Saturday, October 15, 2005

When fans react

I like to know things I have no real need to know. I can't just wonder if an egg actually will stand on end during a vernal equinox, I need to Google it and find out (answer: you can do it at any time if you're coordinated enough, which I'm not, and therefore have no use for this information). Quantum physics has no useful place in my life, but I was on a quest to understand it, until a medical physicist friend of mine told me she thinks there are pieces of the theory missing to make it fully comprehensible, and another person said her renowned physics professor says if you think you understand, you don't.

My current quest is to understand the behind-the-scenes world of television, because it's a mysterious world of people doing something I view as interesting and valuable, and understanding is my expression of appreciation. As part of that quest, I've been following the blogs of a few television screenwriters. A couple of weeks ago, one of my favourites wrote something that both bothered and enlightened me, and hearing a few writers talk about their work habits recently has kept me coming back to what he said.

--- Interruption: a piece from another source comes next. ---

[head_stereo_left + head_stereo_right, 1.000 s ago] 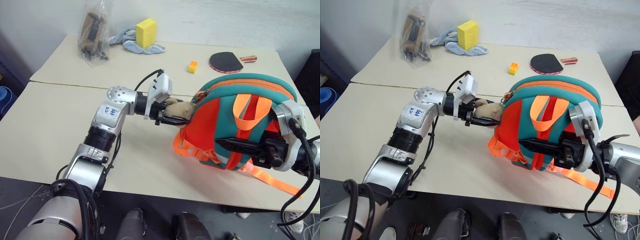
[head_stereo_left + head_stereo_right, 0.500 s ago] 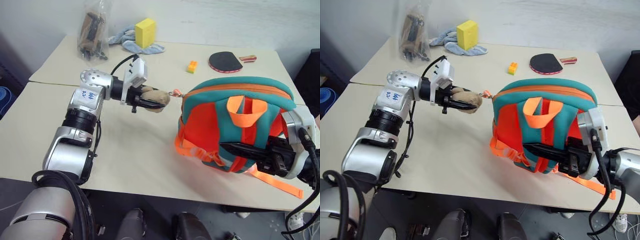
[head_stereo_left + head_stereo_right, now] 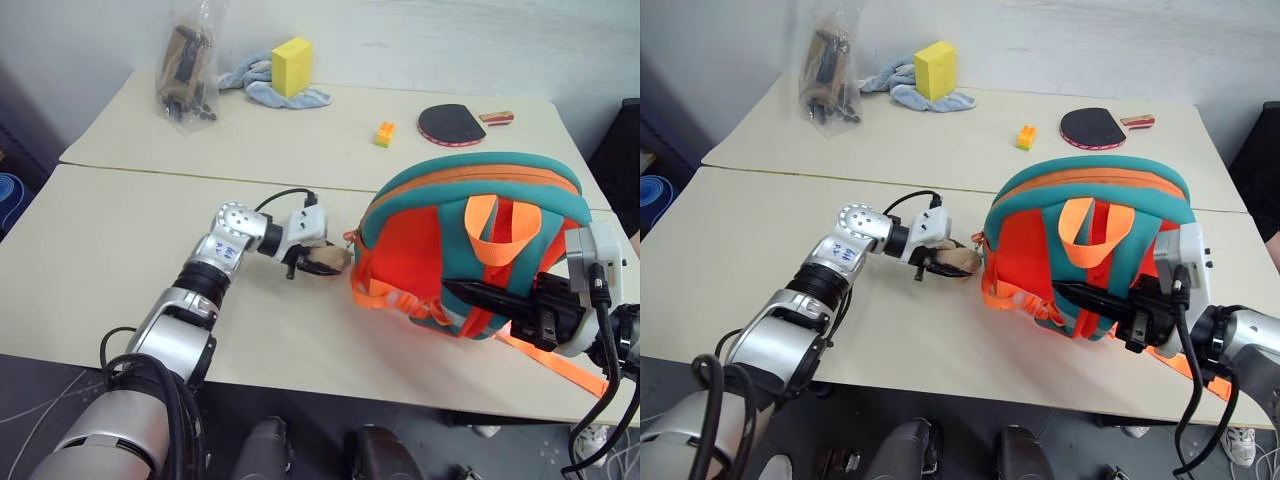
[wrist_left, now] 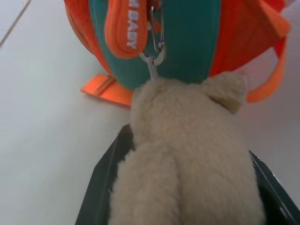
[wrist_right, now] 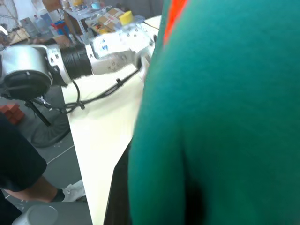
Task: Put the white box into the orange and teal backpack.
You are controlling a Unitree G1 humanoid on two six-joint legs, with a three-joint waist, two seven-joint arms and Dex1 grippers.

Dead Things on Sticks guy (aka Denis McGrath, a television writer living in Canada) mentioned the recent public exchange between two writers on Lost, basically an argument about their work process. His post, Why the Room is Like Vegas, actually illuminates some of how that process works, at the same time as it says fans should not be made aware of how the process works:
"Fans will never get it, and the further they try to get it, the more poison is introduced into the process."
I understand what he's saying, and don't quite disagree with it. Fans don't have the knowledge to fully understand one piece of information out of context, and their reaction to that one piece of information can be unfair. But I want to get it, I don't think it's an impossible task, and I think the poison is not in the fans' actions, it's in the writers' potential reactions.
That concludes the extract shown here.